Lab 2 Elasticsearch Queries - Hsanokklis/2023-2024-Tech-journal GitHub Wiki

Helpful Info

The Public IPv4 address will change every new session. Current IPv4 address in use: 3.92.222.131

to access your instance ssh -i hannelore-elk-key.pem ubuntu@public key

Private IPv4 address is : 172.31.87.23

When next login your system make sure to start everything again

Start in this order: Elasticsearch, Logstash, Kibana

Helpful Vocab!

Node

anytime that you start an instance of Elasticsearch you are starting a node.

if you are running a single node of Elasticsearch, then you have a cluster of one node.

Every node in the cluster can handle HTTP and transport traffic by default

Every node in the cluster can handle

Link: https://www.elastic.co/guide/en/elasticsearch/reference/current/modules-node.html#:~:text=Any%20time%20that%20you%20start,and%20transport%20traffic%20by%20default.

Cluster

a collection of connected nodes [Shards](https://www.baeldung.com/java-shards-replicas-elasticsearch)

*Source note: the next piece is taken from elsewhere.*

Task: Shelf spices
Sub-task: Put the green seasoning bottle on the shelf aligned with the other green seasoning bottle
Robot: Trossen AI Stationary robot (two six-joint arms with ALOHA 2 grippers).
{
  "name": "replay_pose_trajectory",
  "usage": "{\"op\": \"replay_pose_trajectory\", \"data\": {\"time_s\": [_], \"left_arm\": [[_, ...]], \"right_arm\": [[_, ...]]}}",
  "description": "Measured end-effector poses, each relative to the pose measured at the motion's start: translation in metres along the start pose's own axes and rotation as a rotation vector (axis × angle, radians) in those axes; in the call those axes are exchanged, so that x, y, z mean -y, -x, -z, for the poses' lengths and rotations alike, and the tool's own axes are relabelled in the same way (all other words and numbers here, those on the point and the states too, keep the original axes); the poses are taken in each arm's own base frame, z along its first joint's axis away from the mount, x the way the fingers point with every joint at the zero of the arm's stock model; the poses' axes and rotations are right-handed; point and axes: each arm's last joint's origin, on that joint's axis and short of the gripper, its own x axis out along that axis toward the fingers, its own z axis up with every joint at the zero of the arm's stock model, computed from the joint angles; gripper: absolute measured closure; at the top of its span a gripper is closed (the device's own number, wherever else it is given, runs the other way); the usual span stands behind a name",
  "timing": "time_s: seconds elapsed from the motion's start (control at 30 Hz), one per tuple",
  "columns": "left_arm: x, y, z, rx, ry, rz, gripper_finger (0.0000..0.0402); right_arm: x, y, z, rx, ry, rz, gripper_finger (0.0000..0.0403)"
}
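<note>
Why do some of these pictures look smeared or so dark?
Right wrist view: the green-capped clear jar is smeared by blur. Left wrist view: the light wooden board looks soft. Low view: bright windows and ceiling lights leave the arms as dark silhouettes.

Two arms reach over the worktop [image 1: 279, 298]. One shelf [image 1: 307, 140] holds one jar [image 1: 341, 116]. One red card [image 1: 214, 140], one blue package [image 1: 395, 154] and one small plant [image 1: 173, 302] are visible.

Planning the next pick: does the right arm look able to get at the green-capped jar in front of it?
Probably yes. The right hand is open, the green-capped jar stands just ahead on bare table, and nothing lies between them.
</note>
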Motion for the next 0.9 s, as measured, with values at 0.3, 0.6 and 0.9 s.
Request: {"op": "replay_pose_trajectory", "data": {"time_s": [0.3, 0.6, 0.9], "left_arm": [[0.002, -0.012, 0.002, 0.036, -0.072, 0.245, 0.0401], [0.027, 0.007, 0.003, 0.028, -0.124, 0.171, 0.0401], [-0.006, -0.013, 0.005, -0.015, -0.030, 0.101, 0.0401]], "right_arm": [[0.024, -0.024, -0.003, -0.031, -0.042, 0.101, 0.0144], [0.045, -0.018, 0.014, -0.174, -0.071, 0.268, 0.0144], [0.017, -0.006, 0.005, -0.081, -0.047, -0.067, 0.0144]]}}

Shards are building blocks representing a subset of the data stored in the index

a shard is a Lucene index defined and stored within a node

the collection of one or more shards represents an Elasticsearch index

They are used to distribute data horizontally across the cluster nodes/members

Link: https://logz.io/blog/elasticsearch-cluster-tutorial/#:~:text=What%20is%20an%20Elasticsearch%20cluster,the%20nodes%20in%20the%20cluster.

Lucene shards and Index

Lucene or Apache Lucene is an open-source Java Library used as a search engine

Elasticsearch is built on top of Lucene

Elasticsearch converts Lucene into a distributed system/search engine for scaling horizontally.

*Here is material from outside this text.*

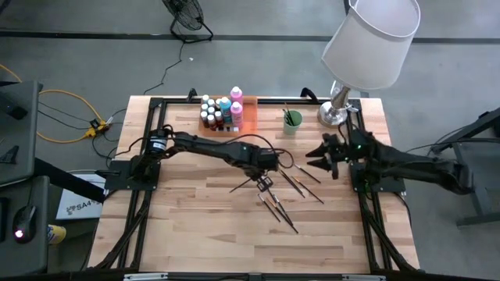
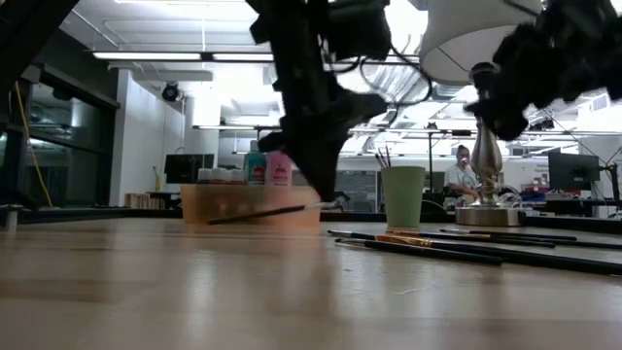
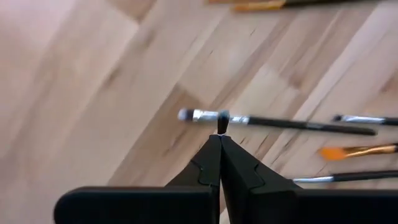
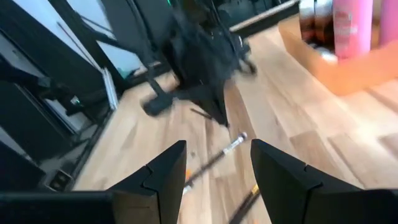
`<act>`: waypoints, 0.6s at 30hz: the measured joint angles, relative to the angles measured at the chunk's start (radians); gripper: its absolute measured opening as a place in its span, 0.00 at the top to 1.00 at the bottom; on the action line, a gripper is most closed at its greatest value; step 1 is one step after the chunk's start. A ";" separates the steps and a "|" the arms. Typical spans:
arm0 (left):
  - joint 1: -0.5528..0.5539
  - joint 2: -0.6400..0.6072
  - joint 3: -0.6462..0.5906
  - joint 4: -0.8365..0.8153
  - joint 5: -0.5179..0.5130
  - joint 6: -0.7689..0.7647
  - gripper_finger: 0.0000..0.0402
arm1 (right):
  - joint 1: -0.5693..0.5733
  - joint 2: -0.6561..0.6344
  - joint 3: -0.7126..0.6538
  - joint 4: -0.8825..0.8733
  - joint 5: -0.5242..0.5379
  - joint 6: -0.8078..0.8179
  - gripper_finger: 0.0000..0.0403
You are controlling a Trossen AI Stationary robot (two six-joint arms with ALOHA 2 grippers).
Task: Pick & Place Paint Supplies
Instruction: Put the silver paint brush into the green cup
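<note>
Left wrist view shows the left gripper (image 3: 219,138) pinched shut on a thin dark silver-ferruled paintbrush (image 3: 273,122), crosswise at its tips, lifted for carrying, while the right gripper (image 4: 217,165) waits part-open.

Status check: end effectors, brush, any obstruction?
Left end effector shut on paintbrush, lifted off table. Right end effector open, waiting near lamp. Nothing blocking.
</note>
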 joint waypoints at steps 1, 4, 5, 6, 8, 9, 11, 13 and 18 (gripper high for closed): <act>0.000 0.000 0.019 -0.006 -0.006 0.013 1.00 | 0.019 0.005 -0.027 0.048 0.018 0.008 0.57; 0.000 0.000 0.084 -0.009 -0.041 0.049 1.00 | 0.075 0.022 -0.096 0.193 0.039 0.014 0.57; 0.000 0.000 0.109 -0.011 -0.054 0.066 1.00 | 0.097 0.028 -0.118 0.236 0.048 0.015 0.57; 0.000 0.000 0.132 -0.011 -0.061 0.082 1.00 | 0.117 0.036 -0.139 0.285 0.063 0.014 0.57; 0.000 0.000 0.181 -0.010 -0.081 0.118 1.00 | 0.161 0.054 -0.166 0.361 0.110 0.008 0.57; 0.000 0.000 0.200 -0.004 -0.087 0.135 1.00 | 0.183 0.063 -0.166 0.386 0.147 -0.006 0.57; 0.000 0.000 0.241 0.007 -0.107 0.169 1.00 | 0.227 0.085 -0.166 0.406 0.213 -0.037 0.57; 0.000 0.000 0.279 0.005 -0.128 0.195 1.00 | 0.267 0.118 -0.166 0.450 0.281 -0.061 0.57; 0.000 -0.001 0.331 0.013 -0.144 0.234 1.00 | 0.327 0.210 -0.166 0.636 0.444 -0.085 0.57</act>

Link: https://opster.com/guides/elasticsearch/glossary/elasticsearch-lucene/#:~:text=Lucene%20or%20Apache%20Lucene%20is,search%20engine%20for%20scaling%20horizontally.

Horizontal Scaling

increasing the capacity of a system by adding additional machines (nodes), as opposed to increasing the capability of the existing machines.

Link: https://www.cockroachlabs.com/blog/vertical-scaling-vs-horizontal-scaling/#:~:text=handle%20heavier%20workloads.-,What%20is%20horizontal%20scaling%3F,is%20also%20called%20scaling%20out.

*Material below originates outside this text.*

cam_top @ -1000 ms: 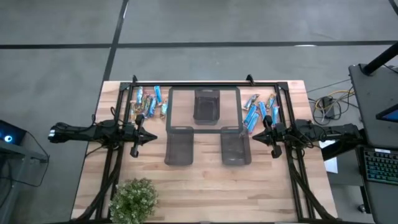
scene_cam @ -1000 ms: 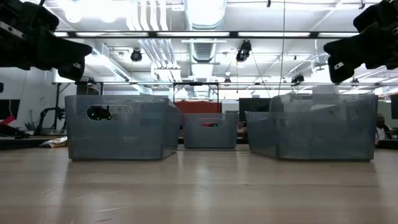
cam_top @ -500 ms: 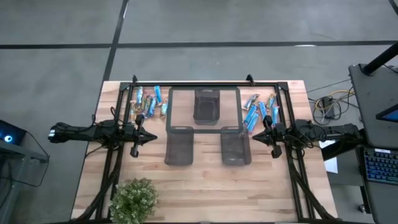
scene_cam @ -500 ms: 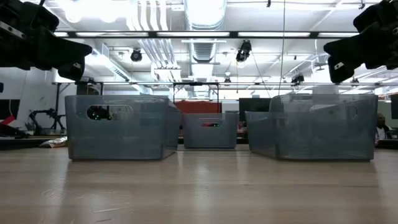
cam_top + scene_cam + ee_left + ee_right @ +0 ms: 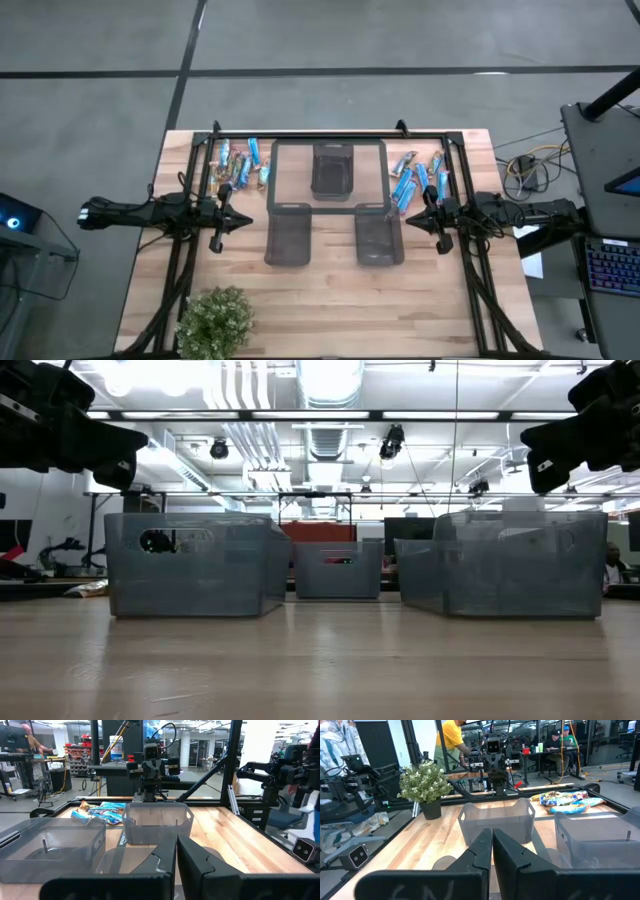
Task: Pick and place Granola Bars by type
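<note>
Two heaps of granola bars, mostly bright blue, lie on the wooden table's far part: one at the far left (image 5: 238, 163), one at the far right (image 5: 417, 176). The right heap shows in the left wrist view (image 5: 98, 813), the left heap in the right wrist view (image 5: 563, 801). My left gripper (image 5: 243, 220) hangs shut above the table at the left side, pointing level toward the middle. My right gripper (image 5: 412, 218) hangs shut at the right side, pointing level toward the middle. Neither touches anything.
Three dark see-through bins stand in the middle: one far (image 5: 331, 171), one near left (image 5: 288, 234), one near right (image 5: 378, 234). A potted plant (image 5: 214, 322) stands at the near left corner. A black frame (image 5: 330, 134) rims the table. People sit in the room beyond.
</note>
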Controlling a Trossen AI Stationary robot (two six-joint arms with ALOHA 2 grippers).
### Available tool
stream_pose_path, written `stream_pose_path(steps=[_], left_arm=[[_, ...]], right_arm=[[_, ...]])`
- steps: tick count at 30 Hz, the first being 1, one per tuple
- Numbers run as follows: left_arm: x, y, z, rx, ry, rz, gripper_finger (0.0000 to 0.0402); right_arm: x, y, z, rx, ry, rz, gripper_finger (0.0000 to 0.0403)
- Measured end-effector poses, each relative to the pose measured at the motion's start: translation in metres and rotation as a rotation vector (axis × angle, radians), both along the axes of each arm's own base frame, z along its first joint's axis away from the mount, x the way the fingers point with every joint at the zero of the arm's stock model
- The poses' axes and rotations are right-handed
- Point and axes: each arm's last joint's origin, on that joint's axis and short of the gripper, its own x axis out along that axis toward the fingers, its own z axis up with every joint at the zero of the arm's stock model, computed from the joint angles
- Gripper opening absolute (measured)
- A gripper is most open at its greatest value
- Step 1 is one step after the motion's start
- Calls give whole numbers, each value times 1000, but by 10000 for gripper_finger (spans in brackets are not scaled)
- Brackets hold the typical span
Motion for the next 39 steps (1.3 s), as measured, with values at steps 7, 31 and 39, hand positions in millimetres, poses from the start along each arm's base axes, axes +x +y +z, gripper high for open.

Step 1: Using API to create Indices and Add Documents

Indexing is the process of adding data to Elasticsearch. This is because when you feed data into Elasticsearch the data is placed into Apache Lucene

Imagine you have some log data or configuration files with the following info:

We can use the API to create a indices for that!

View the current indexes in your Elasticsearch installation (replace localhost with your IP):

curl -XGET '172.31.87.23:9200/_cat/indices?v&pretty'

There should be a bunch of system created ones that start with a leading "."

And you should see the Logstash index we created the other day!

Use curl as in the following examples to create HTTP packets to send POSTS and PUTS to Elasticsearch service

Create "app" index and add the user John with id=4

curl -X PUT 'localhost:9200/app/users/4' -H 'Content-Type: application/json' -d '
{
  "id": 4,
  "username": "john",
  "last_login": "2023-01-25 12:34:56"
}
'

replace the localhost with the private IP of your server
-H specifies a HTTP header, in this case setting the Content-Type to JSON
-d is the body of the message which you should remember from studying HTTP contains parameters and values sent to the server
Uses PUT as the id is specified
app is the index which will be created if it does not exist
users is the type of document

Should get a response like:

{"_index":"app","_type":"users","_id":"4","_version":1,"result":"created","_shards":{"total":2,"successful":1,"failed":0},"_seq_no":0,"_primary_term":1}

Create the “logs” index and add an entry for a log in by John

curl -XPOST 'localhost:9200/logs/my_app' -H 'Content-Type: application/json' -d'
{
	"timestamp": "2023-01-24 12:34:56",
	"message": "User logged in",
	"user_id": 4,
	"admin": false
}
'

replace localhost with the private ip of your server
-H specifies a HTTP header, in this case setting the Content-Type to JSON
-d is the body of the message which you should remember from studying HTTP contains parameters and values sent to the server
Uses POST as it should auto-assign an id
logs is the index which will be created if it does not exist
my_app is the Type of document

Should get a response like:

{"_index":"logs","_type":"my_app","_id":"ZsWdJ2EBir6MIbMWSMyF","_version":1,"result":"created","_shards":{"total":2,"successful":1,"failed":0},"_seq_no":0,"_primary_term":1}

Review the list of indices again - and should see “logs” and “app” showing as indices:

curl -XGET '172.31.87.23:9200/_cat/indices?v&pretty'

Add more documents to the “app” index

Add 2 more users to the app index using a curl command similar to the steps above

NOTE: Make sure to change the id number (N) in both the URL and the JSON doc when using PUT or it will overwrite your current John entry

localhost:9200/app/users/N where N is the id you want to use

One can be from the table above (Jane, Robert, or Emily)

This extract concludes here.